Find all the lines in the material below with the word "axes", and copy them.

| DATASET EXCERPT |
_ _ _

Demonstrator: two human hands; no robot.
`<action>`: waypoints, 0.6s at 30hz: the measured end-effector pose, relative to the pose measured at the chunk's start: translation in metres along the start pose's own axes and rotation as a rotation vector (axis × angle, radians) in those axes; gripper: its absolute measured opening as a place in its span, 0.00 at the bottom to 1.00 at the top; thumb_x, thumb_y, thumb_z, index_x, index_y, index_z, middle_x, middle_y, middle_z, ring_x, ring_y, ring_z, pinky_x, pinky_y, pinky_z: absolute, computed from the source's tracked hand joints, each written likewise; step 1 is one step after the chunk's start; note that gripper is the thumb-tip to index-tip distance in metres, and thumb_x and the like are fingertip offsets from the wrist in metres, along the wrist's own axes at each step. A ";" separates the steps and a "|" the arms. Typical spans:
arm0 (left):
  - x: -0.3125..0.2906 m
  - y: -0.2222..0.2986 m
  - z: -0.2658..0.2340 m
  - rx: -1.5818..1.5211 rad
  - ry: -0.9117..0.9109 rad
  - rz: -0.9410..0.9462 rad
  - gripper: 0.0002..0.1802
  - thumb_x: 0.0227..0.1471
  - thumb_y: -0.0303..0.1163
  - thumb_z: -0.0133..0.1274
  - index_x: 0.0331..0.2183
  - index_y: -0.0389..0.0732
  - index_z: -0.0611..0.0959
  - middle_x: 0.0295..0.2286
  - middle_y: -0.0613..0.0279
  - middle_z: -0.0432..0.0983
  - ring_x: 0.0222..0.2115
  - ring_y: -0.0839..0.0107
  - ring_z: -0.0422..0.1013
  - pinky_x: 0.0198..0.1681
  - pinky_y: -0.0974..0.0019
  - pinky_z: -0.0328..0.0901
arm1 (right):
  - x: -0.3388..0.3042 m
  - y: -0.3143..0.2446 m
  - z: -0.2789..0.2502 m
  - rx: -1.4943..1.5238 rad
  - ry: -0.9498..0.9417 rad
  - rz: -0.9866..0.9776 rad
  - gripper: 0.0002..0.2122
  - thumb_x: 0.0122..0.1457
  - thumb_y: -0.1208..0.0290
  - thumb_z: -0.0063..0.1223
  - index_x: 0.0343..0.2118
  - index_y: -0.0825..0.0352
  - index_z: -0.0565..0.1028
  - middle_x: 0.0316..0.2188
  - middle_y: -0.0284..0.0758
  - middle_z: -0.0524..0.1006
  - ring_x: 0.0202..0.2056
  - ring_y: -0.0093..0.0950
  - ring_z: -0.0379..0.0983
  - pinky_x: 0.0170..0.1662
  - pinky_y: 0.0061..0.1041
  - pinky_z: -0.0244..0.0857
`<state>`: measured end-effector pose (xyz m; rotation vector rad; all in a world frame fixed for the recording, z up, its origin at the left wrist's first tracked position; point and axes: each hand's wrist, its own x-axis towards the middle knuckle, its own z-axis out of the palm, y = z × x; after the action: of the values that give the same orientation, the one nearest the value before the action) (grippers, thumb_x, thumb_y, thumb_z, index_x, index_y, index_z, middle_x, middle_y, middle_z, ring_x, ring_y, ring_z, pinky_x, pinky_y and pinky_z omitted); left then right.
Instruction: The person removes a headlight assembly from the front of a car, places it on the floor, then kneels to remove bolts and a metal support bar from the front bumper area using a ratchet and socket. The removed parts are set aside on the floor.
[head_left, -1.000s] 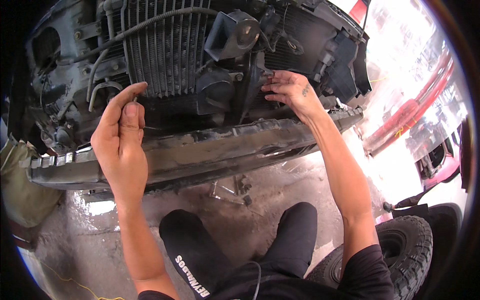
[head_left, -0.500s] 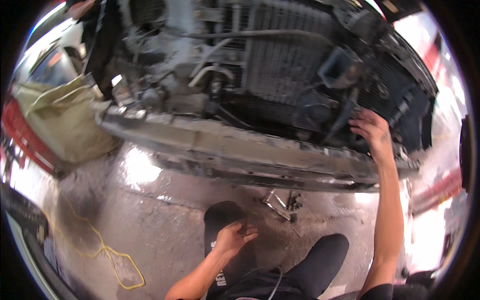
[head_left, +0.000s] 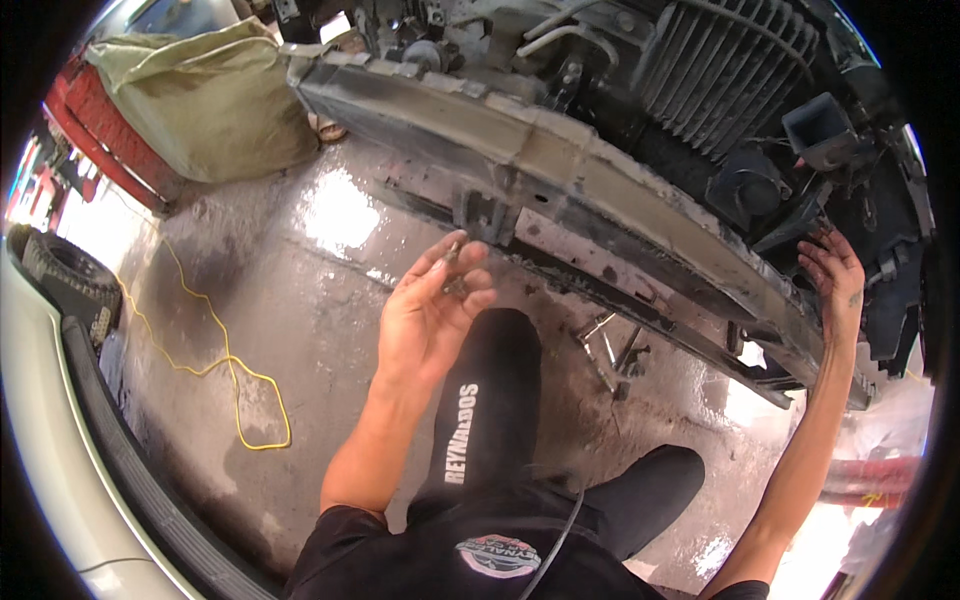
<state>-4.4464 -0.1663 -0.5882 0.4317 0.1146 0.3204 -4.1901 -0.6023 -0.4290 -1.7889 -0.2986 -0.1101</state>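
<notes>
My left hand (head_left: 425, 310) is raised over my knee, below the bumper beam. Between its thumb and fingertips is a small bolt-like metal piece (head_left: 454, 254), too small to name surely. My right hand (head_left: 835, 270) reaches into the front of a stripped-down car, its fingers bent in beside the flared end of a black horn-shaped part (head_left: 795, 228). What those fingers pinch is hidden. Above that part sits a square, open-mouthed black duct (head_left: 822, 130). The long, dirty bumper beam (head_left: 560, 160) runs across in front of me, under the finned radiator (head_left: 725, 70).
Metal hand tools (head_left: 605, 355) lie on the wet concrete floor beneath the beam. A yellow cord (head_left: 230, 360) loops across the floor at left. An olive cover (head_left: 210, 100) hangs over something red at the far left. A pale vehicle's edge (head_left: 50, 440) borders the lower left.
My view has swung left and down. The left hand has risen toward the beam, now showing the small metal piece in its fingertips. My right hand stays by the horn-shaped part.
</notes>
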 end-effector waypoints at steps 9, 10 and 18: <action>-0.016 -0.004 -0.004 -0.375 0.059 -0.092 0.27 0.60 0.31 0.38 0.57 0.25 0.65 0.58 0.37 0.60 0.64 0.42 0.50 0.68 0.40 0.46 | 0.003 -0.002 0.003 -0.089 -0.006 0.013 0.23 0.60 0.76 0.44 0.57 0.82 0.62 0.52 0.50 0.71 0.49 0.38 0.75 0.56 0.33 0.68; -0.018 -0.004 -0.007 -0.367 0.040 -0.078 0.27 0.58 0.30 0.39 0.57 0.25 0.65 0.59 0.37 0.59 0.64 0.42 0.49 0.68 0.40 0.45 | 0.005 0.000 0.004 -0.106 -0.013 -0.003 0.23 0.61 0.75 0.42 0.58 0.82 0.62 0.52 0.51 0.71 0.50 0.39 0.74 0.57 0.33 0.67; -0.020 -0.008 -0.013 -0.112 -0.079 0.002 0.31 0.49 0.20 0.46 0.56 0.24 0.66 0.60 0.37 0.58 0.65 0.43 0.48 0.68 0.42 0.46 | -0.002 -0.002 0.013 -0.162 0.019 -0.019 0.23 0.63 0.74 0.44 0.59 0.81 0.59 0.54 0.50 0.69 0.50 0.40 0.74 0.56 0.33 0.68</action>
<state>-4.4655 -0.1746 -0.6024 0.3327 0.0186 0.3096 -4.1935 -0.5895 -0.4304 -1.9446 -0.3000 -0.1687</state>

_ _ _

| WRITTEN ANSWER |
`<action>`: waypoints, 0.6s at 30hz: the measured end-effector pose, relative to the pose measured at the chunk's start: translation in metres along the start pose's own axes and rotation as a rotation vector (axis × angle, radians) in those axes; gripper: its absolute measured opening as a place in its span, 0.00 at the bottom to 1.00 at the top; thumb_x, thumb_y, thumb_z, index_x, index_y, index_z, middle_x, middle_y, middle_z, ring_x, ring_y, ring_z, pinky_x, pinky_y, pinky_z: absolute, computed from the source's tracked hand joints, each written likewise; step 1 is one step after the chunk's start; note that gripper is the thumb-tip to index-tip distance in metres, and thumb_x and the like are fingertip offsets from the wrist in metres, along the wrist's own axes at each step. A ";" separates the steps and a "|" the arms. Typical spans:
`<state>`: measured end-effector pose (xyz m; rotation vector rad; all in a world frame fixed for the recording, z up, its origin at the left wrist's first tracked position; point and axes: each hand's wrist, its own x-axis towards the middle knuckle, its own z-axis out of the palm, y = z × x; after the action: of the values that give the same orientation, the one nearest the value before the action) (grippers, thumb_x, thumb_y, thumb_z, index_x, index_y, index_z, middle_x, middle_y, middle_z, ring_x, ring_y, ring_z, pinky_x, pinky_y and pinky_z omitted); left then right.

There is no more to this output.